In die operativen Studien (ECST, NASCET) zu symptomatischen Carotisstenosen wurden auch Patienten mit nur geringgradigen Stenosen aufgenommen. Aus der gemeinsamen Auswertung geht deutlich hervor, dass Männer mit Stenosen < 50%NASCET und Frauen < 70%NASCET von der CEA im Vergleich zur konservativen Therapie nicht profitieren [10]. Des Weiteren wurden nur selektierte Patienten ohne schwerwiegende Behinderung oder internistische Begleiterkrankung in die randomisierten Studien aufgenommen. Ob auch Patienten mit behinderndem Schlaganfall profitieren, ist formal nicht untersucht. In der CASIS-Studie wurden 160 Patienten mit einem Wert von wenigstens 2 auf der Rankin-Skala innerhalb von 6 Wochen nach Schlaganfallereignis an einer symptomatischen Carotisstenose operiert. Das periprozedurale Risiko für Schlaganfall und Tod betrug 6,7% [11]. Allerdings hat diese Studie keine Kontrollgruppe und Langzeitdaten wurden ebenfalls nicht erhoben. Aus anatomischen Gründen ist jedenfalls deutlich, dass Patienten mit einem Infarkt im gesamten von der erkrankten A. carotis versorgten Hirnareal von einer prophylaktischen Intervention nicht profitieren können.

Zur primärpräventiven konservativen Behandlung von Patienten mit arteriosklerotischer Carotisstenose liegen keine randomisierten Studien vor (s. auch Kapitel 8.2.2.1). Diese Patienten sind jedoch vaskuläre Risikopatienten, die entsprechend behandelt werden sollten. Eine konsequente Risikofaktorenmodifikation ist anzustreben. Hierzu gehören neben Lebensstilmodifikationen wie Verzicht auf Nikotin, Normalisierung des Körpergewichts und ausreichend körperliche Aktivität zumeist auch medikamentöse Maßnahmen beispielsweise zur Behandlung der arteriellen Hypertonie, von Lipidstoffwechselstörungen und des Diabetes mellitus. Der Nutzen einer Prophylaxe mit TFH ist bei asymptomatischen Stenosen nicht gesichert, bei Männern wird das Herzinfarktrisiko, aber nicht das Schlaganfallrisiko reduziert.

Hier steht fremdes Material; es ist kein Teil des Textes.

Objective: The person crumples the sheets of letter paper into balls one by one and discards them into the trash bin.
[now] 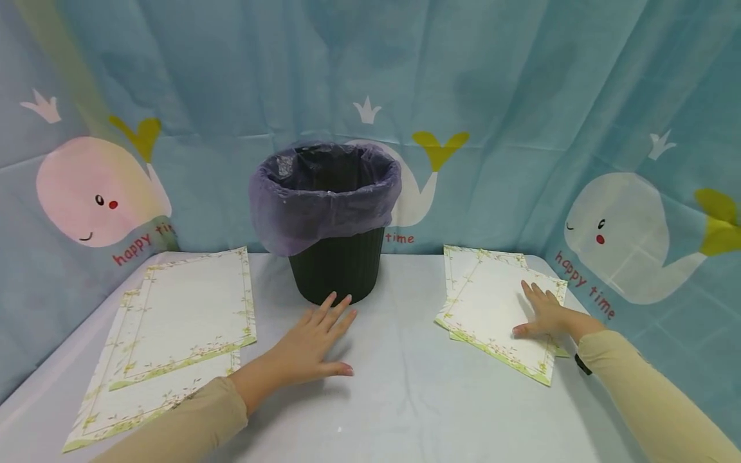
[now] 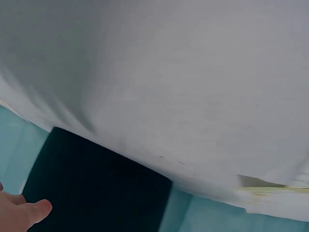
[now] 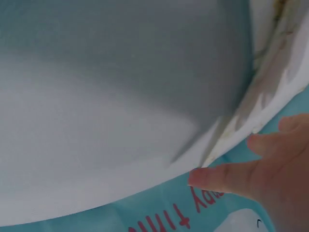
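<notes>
My left hand (image 1: 312, 344) is spread over the white table, its fingertips just in front of the base of a dark bin (image 1: 338, 263). A purple bag (image 1: 330, 215) lines the bin and folds down over its rim. In the left wrist view the thumb (image 2: 36, 211) overlaps the dark bin (image 2: 96, 183). My right hand (image 1: 547, 315), fingers extended and holding nothing, is over the right edge of two overlapping sheets of bordered paper (image 1: 492, 302). The right wrist view shows that hand (image 3: 270, 169) beside the paper's edge (image 3: 270, 96).
Two more sheets of paper (image 1: 191, 308) with leafy borders overlap on the left of the table (image 1: 417, 399). A blue curtain (image 1: 498, 128) printed with whales hangs behind the table and along both sides.
</notes>
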Motion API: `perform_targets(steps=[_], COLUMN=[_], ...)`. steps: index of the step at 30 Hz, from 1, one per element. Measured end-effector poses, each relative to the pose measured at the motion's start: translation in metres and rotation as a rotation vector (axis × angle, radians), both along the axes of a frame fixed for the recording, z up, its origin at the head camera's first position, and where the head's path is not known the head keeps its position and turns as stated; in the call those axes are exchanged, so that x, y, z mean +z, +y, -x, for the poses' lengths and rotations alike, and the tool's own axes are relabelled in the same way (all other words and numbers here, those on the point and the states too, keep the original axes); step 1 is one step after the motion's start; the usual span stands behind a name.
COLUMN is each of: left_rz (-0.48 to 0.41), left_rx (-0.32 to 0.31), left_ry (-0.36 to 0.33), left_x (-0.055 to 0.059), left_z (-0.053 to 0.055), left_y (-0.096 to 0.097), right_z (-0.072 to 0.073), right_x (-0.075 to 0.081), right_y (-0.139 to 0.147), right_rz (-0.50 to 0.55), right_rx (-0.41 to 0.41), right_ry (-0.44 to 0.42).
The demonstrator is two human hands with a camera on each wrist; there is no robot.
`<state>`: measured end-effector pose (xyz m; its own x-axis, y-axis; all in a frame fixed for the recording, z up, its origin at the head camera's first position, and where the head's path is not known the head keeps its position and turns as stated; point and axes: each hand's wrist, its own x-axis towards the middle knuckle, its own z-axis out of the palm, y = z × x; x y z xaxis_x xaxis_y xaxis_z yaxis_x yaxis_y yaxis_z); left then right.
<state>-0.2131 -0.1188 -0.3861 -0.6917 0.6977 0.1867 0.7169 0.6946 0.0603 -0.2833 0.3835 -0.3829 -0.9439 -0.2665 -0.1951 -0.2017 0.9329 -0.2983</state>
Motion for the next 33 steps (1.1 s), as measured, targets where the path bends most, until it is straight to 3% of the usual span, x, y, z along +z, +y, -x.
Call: perform_targets(steps=[11, 17, 22, 27, 33], left_rz=[0.133, 0.163, 0.157, 0.180, 0.263], left_rx=[-0.081, -0.076, -0.032, -0.011, 0.061], left_ry=[-0.106, -0.154, -0.235, -0.319, -0.332], left_x=[0.002, -0.001, -0.003, -0.004, -0.005], left_z=[0.032, 0.054, 0.069, 0.073, 0.070], left_y=[0.074, 0.120, 0.158, 0.187, 0.207], right_z=[0.004, 0.002, 0.001, 0.002, 0.004], right_x=[-0.008, -0.006, -0.007, -0.009, -0.010], right_y=[0.007, 0.006, 0.005, 0.005, 0.005], right_rz=[-0.007, 0.024, 0.012, 0.027, 0.036], right_rx=[0.013, 0.012, 0.007, -0.006, -0.034], right_ry=[-0.075, -0.101, -0.095, -0.114, -0.122])
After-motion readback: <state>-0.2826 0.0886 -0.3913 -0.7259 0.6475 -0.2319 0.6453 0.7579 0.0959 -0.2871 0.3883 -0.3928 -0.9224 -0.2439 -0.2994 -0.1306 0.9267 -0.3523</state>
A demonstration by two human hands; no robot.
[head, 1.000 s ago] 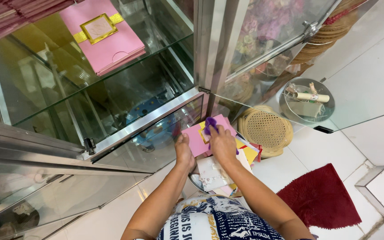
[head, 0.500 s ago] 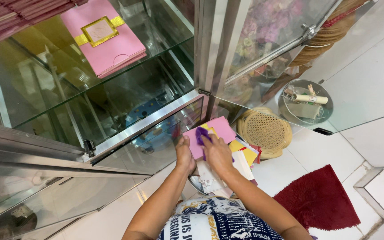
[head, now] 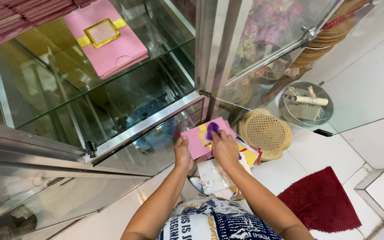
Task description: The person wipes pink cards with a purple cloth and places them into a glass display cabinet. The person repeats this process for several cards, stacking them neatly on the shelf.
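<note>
The head view looks straight down past a patterned blue-and-white shirt to two bare forearms reaching toward the base of a glass display cabinet (head: 112,102) with brushed metal framing. The left hand (head: 183,153) is closed on the lower left edge of a flat pink card (head: 196,140), a stiff rectangle with a yellow band across it. The right hand (head: 224,149) presses down on the same card from the right, fingers curled around a small purple cloth (head: 213,130), soft and crumpled, which lies against the card's yellow band. The card is held just above a loose pile of cards (head: 227,171) in white, yellow and red, stacked unevenly on the tiled floor, close to the cabinet's lower glass door.

Just right of the pile sits a round woven cane tray (head: 265,133), its centre an open lattice and its rim thickly coiled. Farther right, a round metal bowl (head: 305,106) holds a rolled paper scroll. A dark red shaggy mat (head: 318,202) lies on the smooth white tiles at lower right. On the upper glass shelf rests a stack of pink envelopes (head: 110,42), the top one banded in gold with a square gold-framed label.
</note>
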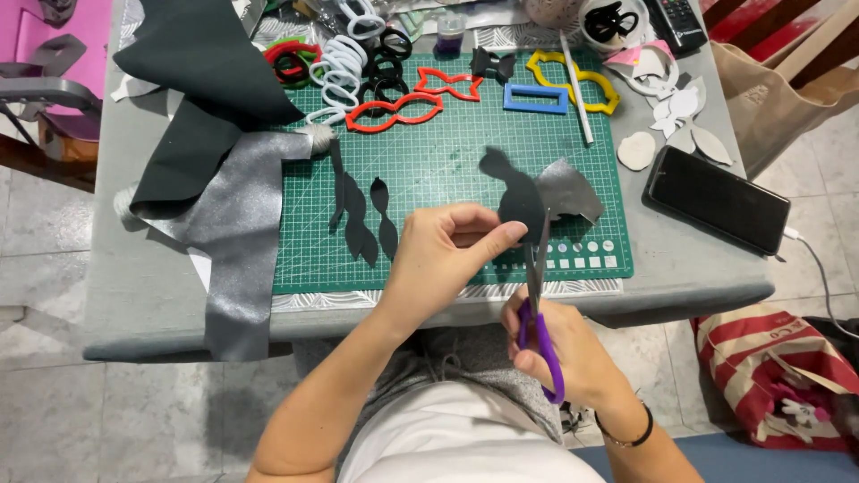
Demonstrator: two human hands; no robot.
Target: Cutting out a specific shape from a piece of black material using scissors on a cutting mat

Eine orale Antikoagulation von Patienten mit arteriosklerotischer Carotisstenose bringt einer Subgruppenanalyse der WARSS (Warfarin-Aspirin Recurrent Stroke Study) keinen Vorteil gegenüber einer ASS-Therapie. Diese Subgruppe umfasste allerdings nur 259 Patienten [12].

Die mittel- und langfristige Sekundärprävention sollte sich bei Patienten mit arteriosklerotischer Carotisstenose vor allem in Bezug auf die Risikofaktorenmodifikation nicht von anderen Schlaganfallpatienten unterscheiden. Hierzu sei auf die entsprechenden Leitlinien der DGN und DSG verwiesen.

Methodenkritik/offene Fragen: Die medikamentöse Primärprävention von Patienten mit asymptomatischer Carotisstenose oder solchen mit symptomatischer Carotisstenose und geringem Rezidivrisiko ist nicht hinreichend untersucht. Es ist daher notwendig, in laufenden Studien zu asymptomatischen Stenosen einen konservativen Arm mit konsequenter konservativer Risikofaktorenmodifikation zu integrieren.